> Aim of the task
I'd ask you to write out the lines below exactly, with no images.

> Raw data

________________________

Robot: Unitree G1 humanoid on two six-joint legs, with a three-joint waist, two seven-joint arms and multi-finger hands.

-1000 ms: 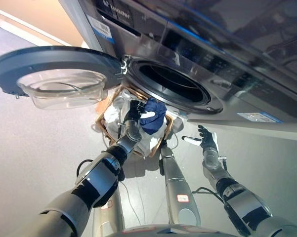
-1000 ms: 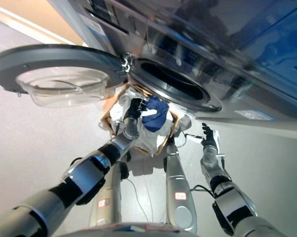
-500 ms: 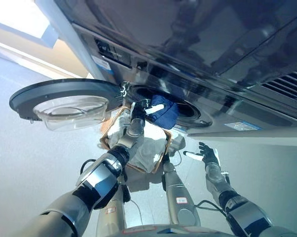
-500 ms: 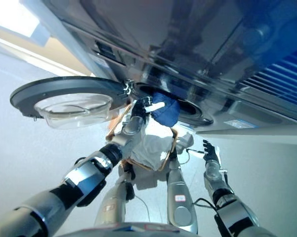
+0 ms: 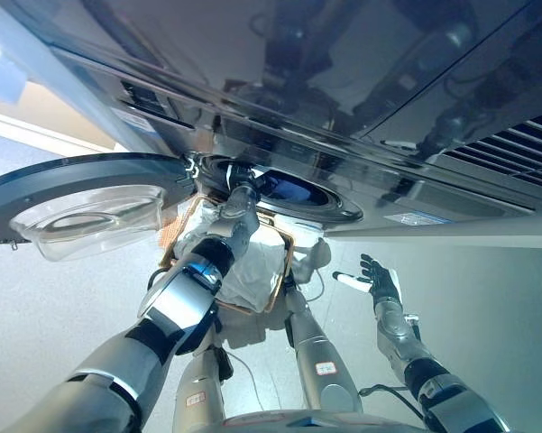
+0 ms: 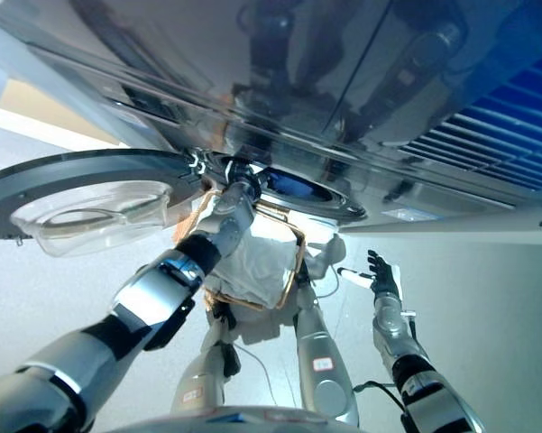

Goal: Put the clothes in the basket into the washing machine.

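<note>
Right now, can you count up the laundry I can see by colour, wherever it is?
Dark blue: 1, the blue garment inside the washing machine drum opening.
White: 1, the white cloth heaped in the basket; separate pieces cannot be told apart.
Total: 2

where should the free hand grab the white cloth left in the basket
Judging by its pose, take the white cloth at its bunched top, coming straight down from above. It lies heaped and open between the basket walls, which block the sides. The right hand hangs open to its right.
</note>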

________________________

> Output for this task
Robot: Unitree G1 humanoid on two six-joint legs, with a three-joint waist, two seven-joint arms and multi-finger hands.

-1000 ms: 
-1000 ms: 
-500 ms: 
-500 ms: 
+0 ms: 
+0 ms: 

Goal: Put the clothes in the basket into the washing machine.

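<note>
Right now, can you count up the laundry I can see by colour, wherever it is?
Dark blue: 1, the blue garment inside the washing machine drum opening.
White: 1, the white cloth heaped in the basket; separate pieces cannot be told apart.
Total: 2

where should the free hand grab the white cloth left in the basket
Judging by its pose, take the white cloth at its bunched top, coming straight down from above. It lies heaped and open between the basket walls, which block the sides. The right hand hangs open to its right.
</note>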

Nothing remains to be added to the output.